I gave him an indignant look, and said: "I
demand from you some respect, sir. He replied:
All right, go on
demanding." I would not argue with him any further. You cannot
argue with people like that. In the evening Gowing called, and
repeated his complaint about the smell of paint. Gowing is
sometimes very tedious with his remarks, and not always cautious;
and Carrie once very properly reminded him that she was present.
April 11. - Mustard-and-cress and radishes not come up yet. To-day
was a day of annoyances. I missed the quarter-to-nine 'bus to the
City, through having words with the grocer's boy, who for the
second time had the impertinence to bring his basket to the hall-
door, and had left the marks of his dirty boots on the fresh-
cleaned door-steps. He said he had knocked at the side door with
his knuckles for a quarter of an hour. I knew Sarah, our servant,
could not hear this, as she was upstairs doing the bedrooms, so
asked the boy why he did not ring the bell? He replied that he did
pull the bell, but the handle came off in his hand.

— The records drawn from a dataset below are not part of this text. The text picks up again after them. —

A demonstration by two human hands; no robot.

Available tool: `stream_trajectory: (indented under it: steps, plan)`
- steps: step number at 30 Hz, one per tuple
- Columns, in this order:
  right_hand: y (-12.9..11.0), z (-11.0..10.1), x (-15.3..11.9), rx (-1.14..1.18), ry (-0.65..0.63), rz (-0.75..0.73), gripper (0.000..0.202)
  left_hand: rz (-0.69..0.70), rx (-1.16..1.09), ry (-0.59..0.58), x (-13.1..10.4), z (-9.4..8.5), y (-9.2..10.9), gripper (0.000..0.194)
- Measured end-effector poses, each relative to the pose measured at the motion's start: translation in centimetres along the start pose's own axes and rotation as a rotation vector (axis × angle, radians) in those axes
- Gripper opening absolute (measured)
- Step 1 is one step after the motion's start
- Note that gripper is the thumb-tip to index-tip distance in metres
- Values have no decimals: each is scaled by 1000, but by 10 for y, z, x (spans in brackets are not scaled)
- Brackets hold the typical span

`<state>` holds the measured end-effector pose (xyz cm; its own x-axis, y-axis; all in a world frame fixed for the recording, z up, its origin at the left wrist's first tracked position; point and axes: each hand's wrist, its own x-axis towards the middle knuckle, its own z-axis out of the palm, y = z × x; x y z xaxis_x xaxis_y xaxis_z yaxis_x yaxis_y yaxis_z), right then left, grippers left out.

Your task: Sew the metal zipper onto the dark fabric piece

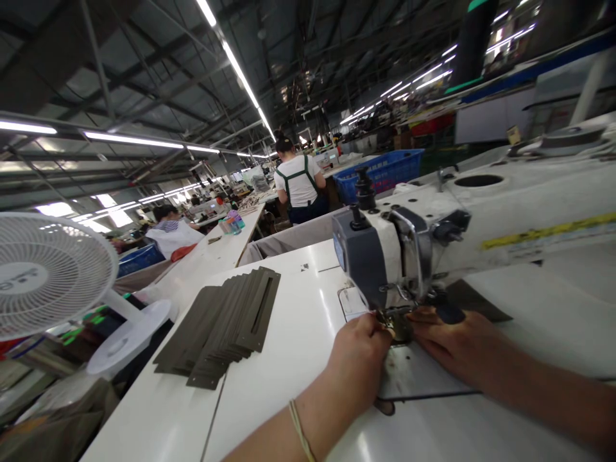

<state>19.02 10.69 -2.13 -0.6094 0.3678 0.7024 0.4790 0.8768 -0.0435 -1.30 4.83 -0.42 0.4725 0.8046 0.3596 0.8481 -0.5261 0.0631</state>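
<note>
A white and dark grey sewing machine [366, 256] stands in front of me, its needle area between my two hands. My left hand [359, 356] is closed, thumb and fingertips pinched right beside the presser foot [398, 324]; what they hold is hidden. On the other side of the foot, my right hand [462, 346] reaches in with its fingers stretched out and lying low on the machine bed. Just behind the right hand, a dark grey-brown fabric piece [476, 300] lies flat, partly covered. To the left, a fanned stack of similar dark panels [221, 327] rests on the white table [269, 404].
A white fan [52, 276] stands at the table's left edge. Beyond the machine are a blue crate [385, 170] and a seated person [298, 179] seen from behind. Another person [173, 234] sits further left. The machine arm [529, 205] takes up the right side.
</note>
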Motion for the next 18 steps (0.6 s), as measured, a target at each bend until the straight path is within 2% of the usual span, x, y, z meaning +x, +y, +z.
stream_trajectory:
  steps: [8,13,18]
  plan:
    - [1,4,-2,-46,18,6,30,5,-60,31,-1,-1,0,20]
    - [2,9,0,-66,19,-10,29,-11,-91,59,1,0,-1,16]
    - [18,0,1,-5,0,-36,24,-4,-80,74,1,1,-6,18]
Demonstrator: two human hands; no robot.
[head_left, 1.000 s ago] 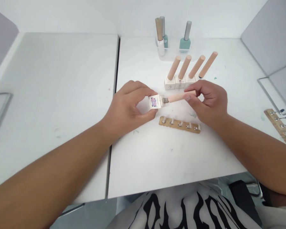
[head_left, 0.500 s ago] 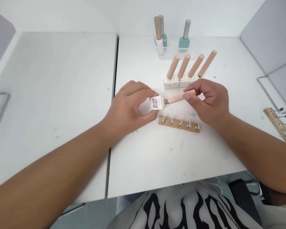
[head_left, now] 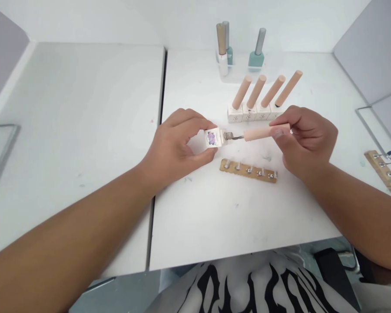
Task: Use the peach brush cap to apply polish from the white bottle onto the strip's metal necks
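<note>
My left hand (head_left: 177, 145) pinches a small white nail polish bottle (head_left: 213, 138) with a purple flower label, tipped on its side with its neck toward the right. In my right hand (head_left: 301, 141) is the pink brush cap (head_left: 262, 132), held between thumb and fingers. Its dark brush (head_left: 237, 138) shows between cap and bottle neck, the tip at or just inside the opening. Below lies a wooden strip (head_left: 247, 171) with several clear nail tips on metal stands. Behind my right hand stands a row of white bottles (head_left: 249, 113) with pink caps.
A clear tray (head_left: 234, 78) at the back holds a white bottle (head_left: 223, 64) with a gold cap and two teal bottles (head_left: 256, 59) with silver caps. At the right edge, another wooden strip (head_left: 382, 171) carries dark-painted nail tips. A dark seam (head_left: 163, 87) divides the tabletop.
My right hand has moved right, drawing the cap away from the bottle neck so the brush now shows. My left hand still holds the bottle in nearly the same place.
</note>
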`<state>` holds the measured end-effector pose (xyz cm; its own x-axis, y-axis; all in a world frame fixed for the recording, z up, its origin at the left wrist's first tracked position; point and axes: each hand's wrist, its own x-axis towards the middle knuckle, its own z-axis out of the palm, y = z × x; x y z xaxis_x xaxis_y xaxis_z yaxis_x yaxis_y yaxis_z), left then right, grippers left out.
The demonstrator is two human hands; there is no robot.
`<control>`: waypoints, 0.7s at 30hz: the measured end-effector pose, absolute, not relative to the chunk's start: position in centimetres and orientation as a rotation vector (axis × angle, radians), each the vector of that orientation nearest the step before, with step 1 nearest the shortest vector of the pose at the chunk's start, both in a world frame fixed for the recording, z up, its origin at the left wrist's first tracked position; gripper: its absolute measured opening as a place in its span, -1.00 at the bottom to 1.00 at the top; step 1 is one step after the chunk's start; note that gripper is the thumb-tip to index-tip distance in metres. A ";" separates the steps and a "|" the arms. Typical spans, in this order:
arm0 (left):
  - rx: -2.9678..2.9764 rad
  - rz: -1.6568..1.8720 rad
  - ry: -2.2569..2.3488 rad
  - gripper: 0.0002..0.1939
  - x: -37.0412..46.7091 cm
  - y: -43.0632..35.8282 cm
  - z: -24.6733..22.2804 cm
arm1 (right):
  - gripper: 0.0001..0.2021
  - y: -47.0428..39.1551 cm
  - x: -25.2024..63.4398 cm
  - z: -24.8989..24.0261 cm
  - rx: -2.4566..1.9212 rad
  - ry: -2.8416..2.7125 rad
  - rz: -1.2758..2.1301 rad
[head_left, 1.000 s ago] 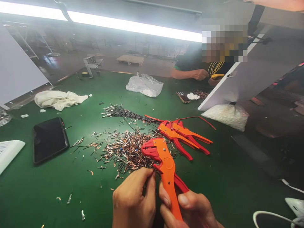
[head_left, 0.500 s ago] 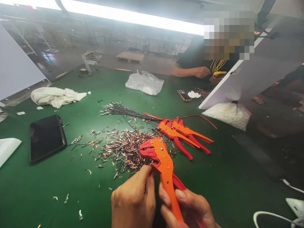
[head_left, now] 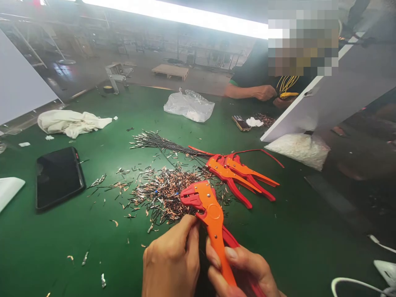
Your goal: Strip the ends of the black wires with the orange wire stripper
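Observation:
My right hand (head_left: 244,268) is wrapped round the handles of an orange and red wire stripper (head_left: 215,212), its head pointing up and left. Just left of the tool, my left hand (head_left: 171,258) is closed, thumb and finger pinched beside the tool's head; what they hold is hidden. Behind the head lies a pile of short wire scraps (head_left: 167,192) with copper and black bits. Beyond it a bundle of black wires (head_left: 167,144) with bright ends rests on the green table (head_left: 117,251). Two more strippers (head_left: 229,171) lie at the bundle's right end.
A black phone (head_left: 60,177) and a white cloth (head_left: 72,123) lie at left. Further back is a clear plastic bag (head_left: 188,106). A white panel (head_left: 324,90) stands at right above a filled bag (head_left: 300,148). A person's hand (head_left: 265,93) is across the table, near yellow wires.
The view has shifted slightly. Both hands and the stripper keep nearly the same pose, and nothing on the table has visibly moved.

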<state>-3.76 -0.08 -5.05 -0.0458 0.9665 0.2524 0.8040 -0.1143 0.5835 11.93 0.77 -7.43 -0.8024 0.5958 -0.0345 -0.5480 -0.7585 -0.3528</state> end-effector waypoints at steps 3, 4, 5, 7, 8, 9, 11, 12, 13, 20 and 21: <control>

I was half-an-hour late at the office, a thing that has never
happened to me before. There has recently been much irregularity
in the attendance of the clerks, and Mr. Perkupp, our principal,
unfortunately choose this very morning to pounce down upon us
early. Someone had given the tip to the others. The result was
that I was the only one late of the lot. Buckling, one of the
senior clerks, was a brick, and I was saved by his intervention.
As I passed by Pitt's desk, I heard him remark to his neighbour:
How disgracefully late some of the head clerks arrive!
This was,
of course, meant for me. I treated the observation with silence,
simply giving him a look, which unfortunately had the effect of
making both of the clerks laugh. Thought afterwards it would have
been more dignified if I had pretended not to have heard him at
all. Cummings called in the evening, and we played dominoes.
April 12. - Mustard-and-cress and radishes not come up yet. Left
Farmerson repairing the scraper, but when I came home found three
men working. I asked the meaning of it, and Farmerson said that in
making a fresh hole he had penetrated the gas-pipe.